:: Supplied records ::

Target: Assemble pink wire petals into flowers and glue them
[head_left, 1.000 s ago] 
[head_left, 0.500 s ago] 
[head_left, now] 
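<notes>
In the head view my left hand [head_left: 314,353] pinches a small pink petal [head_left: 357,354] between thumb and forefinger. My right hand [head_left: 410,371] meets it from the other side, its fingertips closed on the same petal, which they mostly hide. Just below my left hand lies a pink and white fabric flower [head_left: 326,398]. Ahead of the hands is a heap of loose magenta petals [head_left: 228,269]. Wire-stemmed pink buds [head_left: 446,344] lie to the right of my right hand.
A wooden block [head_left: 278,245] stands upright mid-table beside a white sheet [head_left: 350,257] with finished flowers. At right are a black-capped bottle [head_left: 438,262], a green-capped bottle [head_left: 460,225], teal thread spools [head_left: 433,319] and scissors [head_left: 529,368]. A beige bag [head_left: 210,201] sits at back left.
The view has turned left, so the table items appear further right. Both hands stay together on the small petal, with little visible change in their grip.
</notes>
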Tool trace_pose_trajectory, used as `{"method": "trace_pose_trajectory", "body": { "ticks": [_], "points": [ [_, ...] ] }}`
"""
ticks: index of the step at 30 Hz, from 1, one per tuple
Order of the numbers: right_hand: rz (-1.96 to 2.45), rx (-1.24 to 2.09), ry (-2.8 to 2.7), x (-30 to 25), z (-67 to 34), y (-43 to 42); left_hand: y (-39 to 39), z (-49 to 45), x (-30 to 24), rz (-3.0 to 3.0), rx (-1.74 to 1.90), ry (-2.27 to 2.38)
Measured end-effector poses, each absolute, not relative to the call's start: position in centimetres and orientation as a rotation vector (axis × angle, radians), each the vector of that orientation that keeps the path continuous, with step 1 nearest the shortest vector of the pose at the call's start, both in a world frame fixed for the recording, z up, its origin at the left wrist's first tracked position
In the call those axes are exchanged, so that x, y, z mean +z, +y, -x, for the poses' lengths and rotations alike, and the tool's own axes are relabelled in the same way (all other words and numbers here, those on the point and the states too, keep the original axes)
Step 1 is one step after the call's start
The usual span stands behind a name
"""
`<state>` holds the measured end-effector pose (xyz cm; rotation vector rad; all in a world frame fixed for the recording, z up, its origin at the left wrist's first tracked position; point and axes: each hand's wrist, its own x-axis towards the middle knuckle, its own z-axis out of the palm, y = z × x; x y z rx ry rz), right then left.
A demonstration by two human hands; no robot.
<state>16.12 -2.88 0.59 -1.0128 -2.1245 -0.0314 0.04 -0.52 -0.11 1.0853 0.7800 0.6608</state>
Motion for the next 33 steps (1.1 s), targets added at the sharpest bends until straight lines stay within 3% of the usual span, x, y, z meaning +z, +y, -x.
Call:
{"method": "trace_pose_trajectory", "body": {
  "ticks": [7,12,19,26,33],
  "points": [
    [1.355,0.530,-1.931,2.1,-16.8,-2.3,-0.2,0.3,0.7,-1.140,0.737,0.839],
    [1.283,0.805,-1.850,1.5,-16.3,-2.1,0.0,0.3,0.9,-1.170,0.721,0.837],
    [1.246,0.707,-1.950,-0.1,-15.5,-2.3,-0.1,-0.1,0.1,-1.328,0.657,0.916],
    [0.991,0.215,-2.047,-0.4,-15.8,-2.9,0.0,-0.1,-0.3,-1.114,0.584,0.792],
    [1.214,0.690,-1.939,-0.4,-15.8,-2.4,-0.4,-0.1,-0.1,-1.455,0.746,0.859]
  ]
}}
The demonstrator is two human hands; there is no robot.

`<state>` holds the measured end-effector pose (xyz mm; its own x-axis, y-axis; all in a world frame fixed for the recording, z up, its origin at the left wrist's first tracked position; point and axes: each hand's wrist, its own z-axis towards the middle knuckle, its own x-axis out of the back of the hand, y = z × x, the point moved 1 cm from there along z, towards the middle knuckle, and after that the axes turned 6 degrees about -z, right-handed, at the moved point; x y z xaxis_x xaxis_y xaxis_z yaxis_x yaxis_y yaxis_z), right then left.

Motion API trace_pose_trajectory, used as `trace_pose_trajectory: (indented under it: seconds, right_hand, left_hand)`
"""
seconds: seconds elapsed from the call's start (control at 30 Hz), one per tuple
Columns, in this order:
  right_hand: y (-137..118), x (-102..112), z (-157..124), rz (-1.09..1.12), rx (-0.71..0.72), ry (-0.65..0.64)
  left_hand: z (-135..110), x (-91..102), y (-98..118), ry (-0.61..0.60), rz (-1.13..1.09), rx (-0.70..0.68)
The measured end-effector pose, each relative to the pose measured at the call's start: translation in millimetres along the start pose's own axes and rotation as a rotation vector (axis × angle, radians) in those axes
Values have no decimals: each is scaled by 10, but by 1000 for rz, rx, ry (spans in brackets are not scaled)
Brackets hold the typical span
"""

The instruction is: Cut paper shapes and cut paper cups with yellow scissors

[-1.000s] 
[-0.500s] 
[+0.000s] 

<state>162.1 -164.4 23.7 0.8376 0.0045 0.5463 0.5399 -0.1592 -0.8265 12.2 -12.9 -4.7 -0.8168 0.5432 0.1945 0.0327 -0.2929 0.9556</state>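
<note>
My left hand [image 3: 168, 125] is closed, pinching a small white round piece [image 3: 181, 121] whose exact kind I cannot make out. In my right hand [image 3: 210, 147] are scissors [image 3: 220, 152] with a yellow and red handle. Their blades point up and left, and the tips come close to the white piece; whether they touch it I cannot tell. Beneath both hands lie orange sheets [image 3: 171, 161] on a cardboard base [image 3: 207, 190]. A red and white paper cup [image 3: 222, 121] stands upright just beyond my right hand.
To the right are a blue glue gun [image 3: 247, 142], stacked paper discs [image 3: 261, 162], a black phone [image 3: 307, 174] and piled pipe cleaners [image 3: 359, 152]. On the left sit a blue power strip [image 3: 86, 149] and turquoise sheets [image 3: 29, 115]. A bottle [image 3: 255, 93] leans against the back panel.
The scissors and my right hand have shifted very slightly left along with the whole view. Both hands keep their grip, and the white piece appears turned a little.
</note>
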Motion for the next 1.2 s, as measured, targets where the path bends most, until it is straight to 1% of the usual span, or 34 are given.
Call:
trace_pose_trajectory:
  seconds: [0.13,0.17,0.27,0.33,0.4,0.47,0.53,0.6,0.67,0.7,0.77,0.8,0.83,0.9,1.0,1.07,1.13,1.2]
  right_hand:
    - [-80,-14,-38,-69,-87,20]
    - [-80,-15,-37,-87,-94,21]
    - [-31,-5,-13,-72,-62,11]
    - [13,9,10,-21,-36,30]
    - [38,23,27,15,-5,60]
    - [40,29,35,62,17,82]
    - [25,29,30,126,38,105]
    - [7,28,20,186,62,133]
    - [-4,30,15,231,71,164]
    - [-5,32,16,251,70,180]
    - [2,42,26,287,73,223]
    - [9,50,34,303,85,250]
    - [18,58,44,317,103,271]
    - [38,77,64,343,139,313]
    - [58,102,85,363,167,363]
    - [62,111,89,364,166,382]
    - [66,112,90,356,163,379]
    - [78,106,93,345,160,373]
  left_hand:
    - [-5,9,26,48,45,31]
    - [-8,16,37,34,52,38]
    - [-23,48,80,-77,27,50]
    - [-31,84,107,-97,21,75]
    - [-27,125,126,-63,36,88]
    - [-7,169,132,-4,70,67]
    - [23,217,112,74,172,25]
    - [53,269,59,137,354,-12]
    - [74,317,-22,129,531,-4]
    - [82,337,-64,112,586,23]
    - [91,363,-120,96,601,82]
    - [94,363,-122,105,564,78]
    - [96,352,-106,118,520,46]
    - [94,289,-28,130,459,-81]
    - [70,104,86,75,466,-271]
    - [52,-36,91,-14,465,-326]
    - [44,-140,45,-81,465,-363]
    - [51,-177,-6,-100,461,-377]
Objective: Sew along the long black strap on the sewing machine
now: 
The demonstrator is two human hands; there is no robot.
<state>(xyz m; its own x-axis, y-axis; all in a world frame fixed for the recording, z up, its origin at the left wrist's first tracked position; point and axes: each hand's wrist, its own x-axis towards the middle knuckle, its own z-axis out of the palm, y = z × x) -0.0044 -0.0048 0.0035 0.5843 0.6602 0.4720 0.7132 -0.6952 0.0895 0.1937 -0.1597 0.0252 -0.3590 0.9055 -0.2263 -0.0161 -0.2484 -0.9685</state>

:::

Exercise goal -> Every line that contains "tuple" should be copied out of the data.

Your solution ->
ticks: index of the step at 30 Hz, from 1, one per tuple
seconds: seconds elapsed from the call's start (control at 30 Hz), one per tuple

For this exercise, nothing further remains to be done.